*** SUPPLIED INFORMATION Section Begins ***
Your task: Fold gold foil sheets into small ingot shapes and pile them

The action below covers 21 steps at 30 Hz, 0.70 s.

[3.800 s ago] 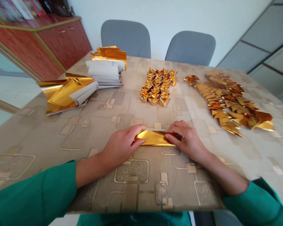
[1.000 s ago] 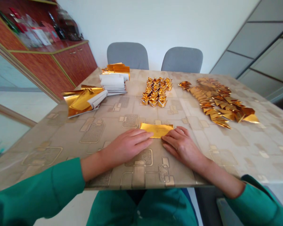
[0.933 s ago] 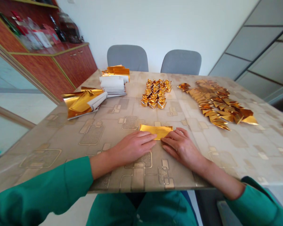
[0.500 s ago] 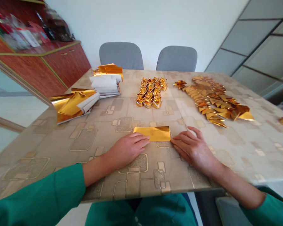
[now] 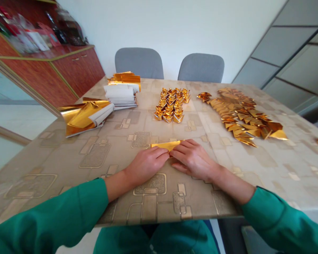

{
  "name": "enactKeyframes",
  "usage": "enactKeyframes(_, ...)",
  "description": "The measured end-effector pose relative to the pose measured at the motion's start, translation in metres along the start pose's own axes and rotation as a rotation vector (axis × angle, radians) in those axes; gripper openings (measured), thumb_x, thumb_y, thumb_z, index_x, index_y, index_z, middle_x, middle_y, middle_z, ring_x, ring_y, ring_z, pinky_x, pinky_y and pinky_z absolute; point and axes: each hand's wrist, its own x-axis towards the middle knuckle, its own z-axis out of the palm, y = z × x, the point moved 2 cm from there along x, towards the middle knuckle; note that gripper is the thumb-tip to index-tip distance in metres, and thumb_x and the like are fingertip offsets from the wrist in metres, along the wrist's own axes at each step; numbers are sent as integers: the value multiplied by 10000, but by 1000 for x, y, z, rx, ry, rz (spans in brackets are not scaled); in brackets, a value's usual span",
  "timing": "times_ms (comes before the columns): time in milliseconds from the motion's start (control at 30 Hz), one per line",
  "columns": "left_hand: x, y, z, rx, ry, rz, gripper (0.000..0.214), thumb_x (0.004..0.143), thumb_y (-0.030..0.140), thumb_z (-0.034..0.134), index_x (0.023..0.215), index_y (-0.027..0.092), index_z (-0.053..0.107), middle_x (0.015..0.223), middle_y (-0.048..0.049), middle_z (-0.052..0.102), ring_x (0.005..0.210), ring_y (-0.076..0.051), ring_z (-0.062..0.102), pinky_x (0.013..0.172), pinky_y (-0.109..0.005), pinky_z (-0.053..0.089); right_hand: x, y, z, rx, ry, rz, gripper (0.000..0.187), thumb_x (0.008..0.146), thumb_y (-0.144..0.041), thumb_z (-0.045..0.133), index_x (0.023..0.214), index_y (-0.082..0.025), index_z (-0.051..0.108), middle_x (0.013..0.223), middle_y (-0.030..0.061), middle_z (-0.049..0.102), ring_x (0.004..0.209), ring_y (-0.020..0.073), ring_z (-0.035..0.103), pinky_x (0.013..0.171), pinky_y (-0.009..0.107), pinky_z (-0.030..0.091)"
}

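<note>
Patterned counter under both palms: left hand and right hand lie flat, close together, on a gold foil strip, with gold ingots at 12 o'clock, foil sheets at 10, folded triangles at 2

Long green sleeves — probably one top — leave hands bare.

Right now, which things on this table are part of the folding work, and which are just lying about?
Part of the work: left hand; right hand; gold foil sheet; folded gold ingots; folded foil triangles; stacked foil-backed paper.
Just around: grey chairs; red cabinet.
</note>
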Motion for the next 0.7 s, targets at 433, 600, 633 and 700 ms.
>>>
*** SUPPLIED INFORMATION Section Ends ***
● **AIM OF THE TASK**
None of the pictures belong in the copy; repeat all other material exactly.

● **WRITTEN SOLUTION**
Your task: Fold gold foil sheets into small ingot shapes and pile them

The action below covers 21 steps at 30 Hz, 0.70 s.

[3.800 s ago] 
[1.000 s ago] 
[0.933 s ago] 
[0.500 s ago] 
[now] 

{
  "name": "enactKeyframes",
  "usage": "enactKeyframes(_, ...)",
  "description": "The measured end-effector pose relative to the pose measured at the motion's start, translation in metres along the start pose's own axes and rotation as a rotation vector (axis × angle, radians) in those axes; gripper openings (measured), thumb_x, thumb_y, thumb_z, index_x, index_y, index_z, middle_x, middle_y, middle_z, ring_x, ring_y, ring_z, pinky_x, pinky_y and pinky_z absolute; point and axes: each hand's wrist, its own x-axis towards the middle knuckle, its own z-axis out of the palm, y = z × x, the point moved 2 cm from there along x, towards the middle knuckle; note that gripper is the thumb-tip to index-tip distance in metres, and thumb_x and the like are fingertip offsets from the wrist in metres, along the wrist's own axes at each step; numbers are sent as integers: the value multiplied by 10000, but by 1000 for x, y, z, rx, ry, rz (spans in brackets are not scaled); in brackets, a value's usual span",
  "timing": "times_ms (comes before the columns): time in milliseconds from the motion's start (control at 30 Hz), one per line",
  "columns": "left_hand: x, y, z, rx, ry, rz, gripper (0.000..0.214), thumb_x (0.004..0.143), thumb_y (-0.030..0.140), thumb_z (-0.034..0.134), index_x (0.023..0.215), index_y (-0.027..0.092), index_z (-0.053..0.107), middle_x (0.015..0.223), middle_y (-0.048..0.049), middle_z (-0.052..0.102), ring_x (0.005..0.210), ring_y (-0.076..0.051), ring_z (-0.062..0.102), pinky_x (0.013..0.172), pinky_y (-0.109..0.005), pinky_z (-0.053..0.089); right_hand: x, y, z, rx, ry, rz, gripper (0.000..0.187), thumb_x (0.008..0.146), thumb_y (-0.144..0.041), thumb_z (-0.045..0.133), index_x (0.023..0.214), index_y (-0.082..0.025), index_z (-0.051..0.108), middle_x (0.013..0.223), middle_y (-0.030..0.061), middle_z (-0.049..0.102), ring_x (0.004..0.209), ring_y (-0.020..0.073), ring_z (-0.035..0.103), pinky_x (0.013..0.171), pinky_y (-0.009..0.107), pinky_z (-0.030..0.091)"
}

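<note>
Patterned counter under both palms: left hand and right hand lie flat, close together, on a gold foil strip, with gold ingots at 12 o'clock, foil sheets at 10, folded triangles at 2

Long green sleeves — probably one top — leave hands bare.

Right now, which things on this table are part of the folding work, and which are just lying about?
Part of the work: left hand; right hand; gold foil sheet; folded gold ingots; folded foil triangles; stacked foil-backed paper.
Just around: grey chairs; red cabinet.
</note>
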Motion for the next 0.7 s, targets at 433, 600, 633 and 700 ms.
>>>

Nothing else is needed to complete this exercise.